The task
Nothing but an exact repeat of the data, with pictures removed, belongs in the answer.

Supplied data
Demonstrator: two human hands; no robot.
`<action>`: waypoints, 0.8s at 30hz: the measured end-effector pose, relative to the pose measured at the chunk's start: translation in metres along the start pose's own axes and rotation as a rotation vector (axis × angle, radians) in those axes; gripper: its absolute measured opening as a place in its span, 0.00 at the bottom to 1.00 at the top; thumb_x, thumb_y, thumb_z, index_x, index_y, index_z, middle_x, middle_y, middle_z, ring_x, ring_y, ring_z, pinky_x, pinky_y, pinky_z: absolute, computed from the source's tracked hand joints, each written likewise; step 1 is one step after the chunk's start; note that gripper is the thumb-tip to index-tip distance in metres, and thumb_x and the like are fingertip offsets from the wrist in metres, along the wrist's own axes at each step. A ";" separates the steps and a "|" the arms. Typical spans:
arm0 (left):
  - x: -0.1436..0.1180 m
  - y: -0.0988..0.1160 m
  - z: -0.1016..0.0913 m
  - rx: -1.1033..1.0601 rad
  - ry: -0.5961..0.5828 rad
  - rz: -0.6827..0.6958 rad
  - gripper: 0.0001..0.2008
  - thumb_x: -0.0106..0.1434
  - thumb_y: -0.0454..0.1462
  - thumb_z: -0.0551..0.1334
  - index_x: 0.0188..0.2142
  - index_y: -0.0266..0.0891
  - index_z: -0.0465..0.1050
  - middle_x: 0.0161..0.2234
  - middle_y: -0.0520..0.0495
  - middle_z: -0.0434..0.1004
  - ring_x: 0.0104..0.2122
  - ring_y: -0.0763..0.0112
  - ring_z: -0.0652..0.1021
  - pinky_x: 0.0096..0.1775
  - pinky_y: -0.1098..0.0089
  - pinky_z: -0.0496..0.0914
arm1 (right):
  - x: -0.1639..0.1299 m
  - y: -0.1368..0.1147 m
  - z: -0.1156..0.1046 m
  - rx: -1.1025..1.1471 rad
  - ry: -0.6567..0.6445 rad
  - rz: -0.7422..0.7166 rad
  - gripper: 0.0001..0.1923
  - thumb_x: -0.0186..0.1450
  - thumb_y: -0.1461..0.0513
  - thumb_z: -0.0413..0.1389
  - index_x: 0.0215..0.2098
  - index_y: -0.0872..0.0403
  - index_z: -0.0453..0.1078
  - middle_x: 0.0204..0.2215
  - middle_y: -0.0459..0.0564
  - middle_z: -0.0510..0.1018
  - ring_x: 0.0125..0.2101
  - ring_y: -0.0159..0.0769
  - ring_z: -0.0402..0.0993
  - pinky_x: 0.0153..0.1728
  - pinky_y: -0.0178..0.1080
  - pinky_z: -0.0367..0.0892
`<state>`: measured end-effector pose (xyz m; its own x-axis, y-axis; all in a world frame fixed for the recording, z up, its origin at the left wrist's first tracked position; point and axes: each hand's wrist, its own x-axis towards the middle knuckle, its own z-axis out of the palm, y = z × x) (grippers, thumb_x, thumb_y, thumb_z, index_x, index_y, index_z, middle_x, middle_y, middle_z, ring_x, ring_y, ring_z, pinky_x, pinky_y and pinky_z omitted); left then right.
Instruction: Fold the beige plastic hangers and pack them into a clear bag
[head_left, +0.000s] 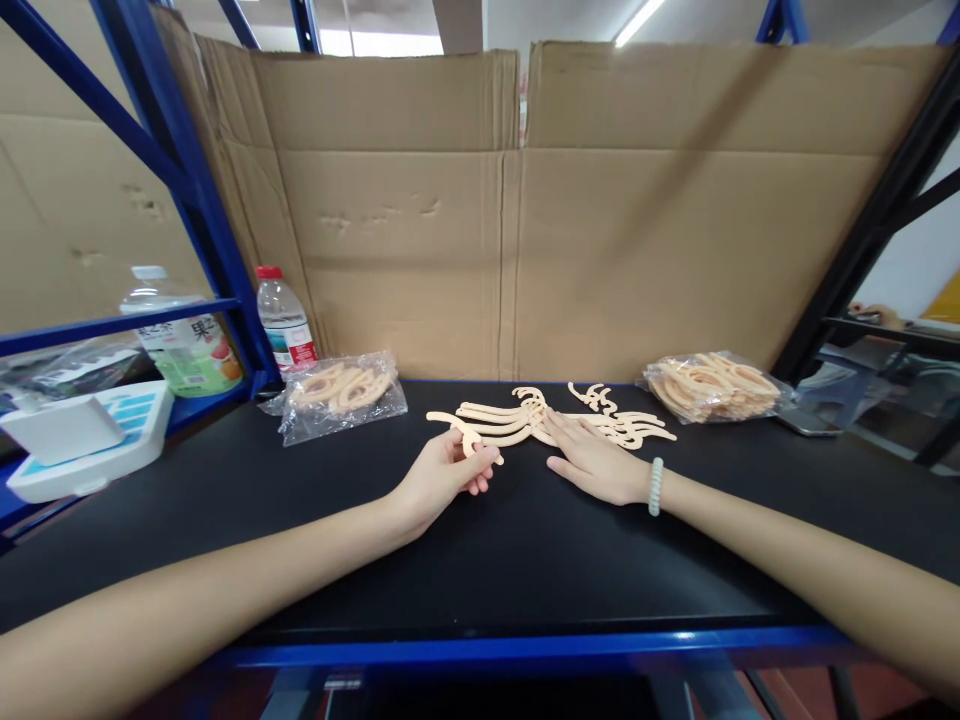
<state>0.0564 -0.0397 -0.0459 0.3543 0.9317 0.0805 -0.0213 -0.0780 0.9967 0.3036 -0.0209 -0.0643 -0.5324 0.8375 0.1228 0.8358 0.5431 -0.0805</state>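
Note:
Pinched between the thumb and fingers of my left hand [442, 470] is a small curved, pale wooden-looking piece [471, 440], held just above the black tabletop. My right hand [596, 460] lies flat with its fingers stretched out, its fingertips on a flat arrangement of long curved pale strips [495, 425]. More wavy strips [637, 425] stick out beyond the right hand, which hides part of the arrangement. Behind it lies a small branching pale piece [592, 397]. A beaded bracelet [655, 487] circles my right wrist.
Clear plastic bags of similar pale pieces lie on the left [341, 390] and right [709, 385]. A red-capped bottle [283, 320] stands at the back left, near a shelf with a larger bottle [187, 345] and a white device [94, 440]. Cardboard [390, 230] walls off the back.

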 end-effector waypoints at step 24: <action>0.006 0.006 -0.015 -0.208 0.119 -0.013 0.13 0.48 0.37 0.72 0.27 0.34 0.69 0.27 0.53 0.67 0.25 0.81 0.68 0.31 0.77 0.65 | -0.003 0.013 -0.007 -0.042 0.371 -0.116 0.09 0.67 0.62 0.48 0.35 0.56 0.70 0.39 0.56 0.73 0.43 0.44 0.68 0.45 0.48 0.64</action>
<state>0.0439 -0.0292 -0.0391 0.2433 0.9684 0.0557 -0.2141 -0.0024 0.9768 0.3168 -0.0167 -0.0591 -0.5457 0.6877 0.4788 0.7814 0.6240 -0.0058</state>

Solved exercise
Demonstrator: two human hands; no robot.
`<action>`: waypoints, 0.8s at 30hz: the measured end-effector pose, relative to the pose measured at the chunk's start: translation in metres along the start pose's own axes and rotation as a rotation vector (axis × angle, radians) in those axes; gripper: its absolute measured opening as a place in its span, 0.00 at the bottom to 1.00 at the top; thumb_x, thumb_y, thumb_z, index_x, index_y, index_z, middle_x, middle_y, middle_z, ring_x, ring_y, ring_z, pinky_x, pinky_y, pinky_z: absolute, computed from the source's tracked hand joints, each written likewise; step 1 is one step after the chunk's start; note that gripper is the thumb-tip to index-tip distance in metres, and thumb_x and the like are fingertip offsets from the wrist in metres, along the wrist's own axes at each step. A ";" separates the steps and a "|" the arms. Typical spans:
arm0 (left):
  - x: -0.1436..0.1180 m
  - y: -0.0988..0.1160 m
  - z: -0.1016..0.0913 m
  - rx: -1.1033..1.0601 rad
  - ry: -0.5961..0.5828 rad
  - rz: -0.6827..0.6958 rad
  - gripper: 0.0001..0.2008
  - thumb_x: -0.0106..0.1434
  - thumb_y: -0.0454..0.1462
  - thumb_z: -0.0551..0.1334
  - index_x: 0.0188..0.2142
  - index_y: -0.0266..0.0891
  - index_z: -0.0465..0.1050
  - middle_x: 0.0161..0.2234
  - middle_y: -0.0520..0.0495
  - middle_z: -0.0434..0.1004
  - ring_x: 0.0104..0.2122
  - ring_y: -0.0763..0.0112
  - ring_z: -0.0652..0.1021
  - pinky_x: 0.0096..0.1775
  - pinky_y: -0.1098..0.0089
  - pinky_z: -0.0496..0.0914
arm1 (right):
  - x: -0.1639..0.1299 m
  - y: -0.1368..0.1147 m
  - z: -0.1156..0.1046 m
  - rx: -1.1025..1.1471 rad
  - ry: -0.6567..0.6445 rad
  - rz: -0.7422..0.7166 rad
  - gripper: 0.0001..0.1923
  - thumb_x: -0.0186..0.1450
  - thumb_y: -0.1461..0.0513
  - thumb_z: -0.0413..0.1389
  - index_x: 0.0215..0.2098
  - index_y: -0.0872..0.0403
  - index_z: -0.0453..0.1078
  - middle_x: 0.0204..0.2215
  - middle_y: -0.0459..0.0564
  - middle_z: -0.0510..0.1018
  - ring_x: 0.0125..0.2101
  - ring_y: -0.0159..0.0769
  - ring_z: -0.0402..0.0993
  - pinky_x: 0.0153..0.1728
  - pinky_y: -0.0178..0.1080
  - pinky_z: -0.0367..0.0892
`<state>`: measured end-effector pose (xyz m; its own x-axis, y-axis; all in a world frame fixed for the recording, z up, its origin at the left wrist's first tracked position; point and axes: each hand's wrist, its own x-axis towards the middle knuckle, its own z-axis out of the palm, y = z × x) (grippers, thumb_x, thumb_y, thumb_z, index_x, index_y, index_z, middle_x, middle_y, middle_z, ring_x, ring_y, ring_z, pinky_x, pinky_y and pinky_z omitted); left then right.
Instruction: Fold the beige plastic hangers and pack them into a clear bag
[head_left, +0.000s] 
<state>0.0564 -0.0397 -0.0459 0.3543 0.9317 0.0805 -0.0213 -0.0780 0.9967 0.3036 -0.0209 -0.0643 -0.5324 0.8375 0.1228 0.8358 0.5431 -0.0805</state>
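Note:
Pinched between the thumb and fingers of my left hand [442, 470] is a small curved, pale wooden-looking piece [471, 440], held just above the black tabletop. My right hand [596, 460] lies flat with its fingers stretched out, its fingertips on a flat arrangement of long curved pale strips [495, 425]. More wavy strips [637, 425] stick out beyond the right hand, which hides part of the arrangement. Behind it lies a small branching pale piece [592, 397]. A beaded bracelet [655, 487] circles my right wrist.
Clear plastic bags of similar pale pieces lie on the left [341, 390] and right [709, 385]. A red-capped bottle [283, 320] stands at the back left, near a shelf with a larger bottle [187, 345] and a white device [94, 440]. Cardboard [390, 230] walls off the back.
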
 end-effector waypoints at step 24: <action>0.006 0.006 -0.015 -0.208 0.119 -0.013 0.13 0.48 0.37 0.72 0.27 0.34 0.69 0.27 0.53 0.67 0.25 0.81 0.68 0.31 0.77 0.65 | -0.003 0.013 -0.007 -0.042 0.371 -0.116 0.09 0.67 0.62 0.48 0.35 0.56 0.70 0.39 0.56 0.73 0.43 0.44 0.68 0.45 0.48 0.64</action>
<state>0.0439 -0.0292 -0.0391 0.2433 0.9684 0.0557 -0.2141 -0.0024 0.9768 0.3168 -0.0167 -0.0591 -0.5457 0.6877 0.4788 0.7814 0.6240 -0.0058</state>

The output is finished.